Exercise aim: Exact reproduction required: the lines below from the line with "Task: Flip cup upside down" to the line with "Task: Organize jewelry", both ends included, and no others.

Records for the exercise:
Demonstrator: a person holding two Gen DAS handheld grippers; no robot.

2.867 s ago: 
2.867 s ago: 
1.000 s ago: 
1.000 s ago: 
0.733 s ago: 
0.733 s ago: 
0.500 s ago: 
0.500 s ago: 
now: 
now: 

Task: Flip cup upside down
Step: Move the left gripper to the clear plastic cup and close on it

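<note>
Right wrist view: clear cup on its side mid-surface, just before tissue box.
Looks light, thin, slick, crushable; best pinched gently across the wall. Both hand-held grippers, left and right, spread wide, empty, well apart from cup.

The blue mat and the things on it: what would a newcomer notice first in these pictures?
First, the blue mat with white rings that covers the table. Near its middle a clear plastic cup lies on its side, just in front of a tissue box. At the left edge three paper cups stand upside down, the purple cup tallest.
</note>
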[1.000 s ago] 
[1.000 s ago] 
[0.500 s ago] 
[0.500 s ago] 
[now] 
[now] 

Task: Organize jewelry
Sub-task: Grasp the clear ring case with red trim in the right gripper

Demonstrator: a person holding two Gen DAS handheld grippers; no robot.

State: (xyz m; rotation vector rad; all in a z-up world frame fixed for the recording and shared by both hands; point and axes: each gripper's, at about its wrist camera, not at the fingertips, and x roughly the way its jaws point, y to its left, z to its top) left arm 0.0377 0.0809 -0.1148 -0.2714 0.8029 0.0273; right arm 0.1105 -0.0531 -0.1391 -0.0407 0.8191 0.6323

Solution to this task:
Task: Flip cup upside down
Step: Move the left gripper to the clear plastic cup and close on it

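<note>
Right wrist view: clear cup on its side mid-surface, just before tissue box.
Looks light, thin, slick, crushable; best pinched gently across the wall. Both hand-held grippers, left and right, spread wide, empty, well apart from cup.

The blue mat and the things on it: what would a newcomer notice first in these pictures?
First, the blue mat with white rings that covers the table. Near its middle a clear plastic cup lies on its side, just in front of a tissue box. At the left edge three paper cups stand upside down, the purple cup tallest.
</note>
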[1.000 s ago] 
[1.000 s ago] 
[0.500 s ago] 
[0.500 s ago] 
[now] 
[now] 

Task: Organize jewelry

This finishes the answer to the exercise.